While Putin’s time in the KGB has been much mythologised, the reality was less than stellar. His highest rank was that of colonel and his only foreign posting was to Dresden in Soviet-allied East Germany, which was not a coveted assignment. Still, it unlocked the door to his next role, and the foundation of his subsequent political career, as he returned to the USSR and began working under the soon-to-be mayor of Leningrad, Anatoly Sobchak (it has been suggested that this was on the orders of the KGB).

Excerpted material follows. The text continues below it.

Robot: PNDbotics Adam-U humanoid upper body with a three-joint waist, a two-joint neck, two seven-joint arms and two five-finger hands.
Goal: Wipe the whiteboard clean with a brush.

As Sobchak’s deputy, Putin earned a reputation for discipline, loyalty and refusing to take bribes, which would serve him well in the years to come. Just as importantly, he began building up a network of trusted associates, such as the future prime minister and one-term president Dmitry Medvedev, who first worked with Putin as a young legal adviser in Leningrad. Igor Sechin, a former GRU (military intelligence) officer, who served as his private secretary, went on to become chairman of the Russian oil company Rosneft. Not coincidentally, both men, along with others in Putin’s inner circle, built up huge personal fortunes during his rule.

[See also: A history of nuclear catastrophe]

When the then-president Boris Yeltsin summoned Putin to Moscow and ultimately chose him as his successor in 1999, it was not because of his dazzling intellect or charisma or any sense that he was a rising star. On the contrary, Yeltsin and his advisers viewed Putin as a dependable mediocrity who could be relied upon not to betray the ageing president or go after his family’s wealth. In this, at least, they were correct. Putin’s first act in office was to sign a decree granting Yeltsin immunity from prosecution.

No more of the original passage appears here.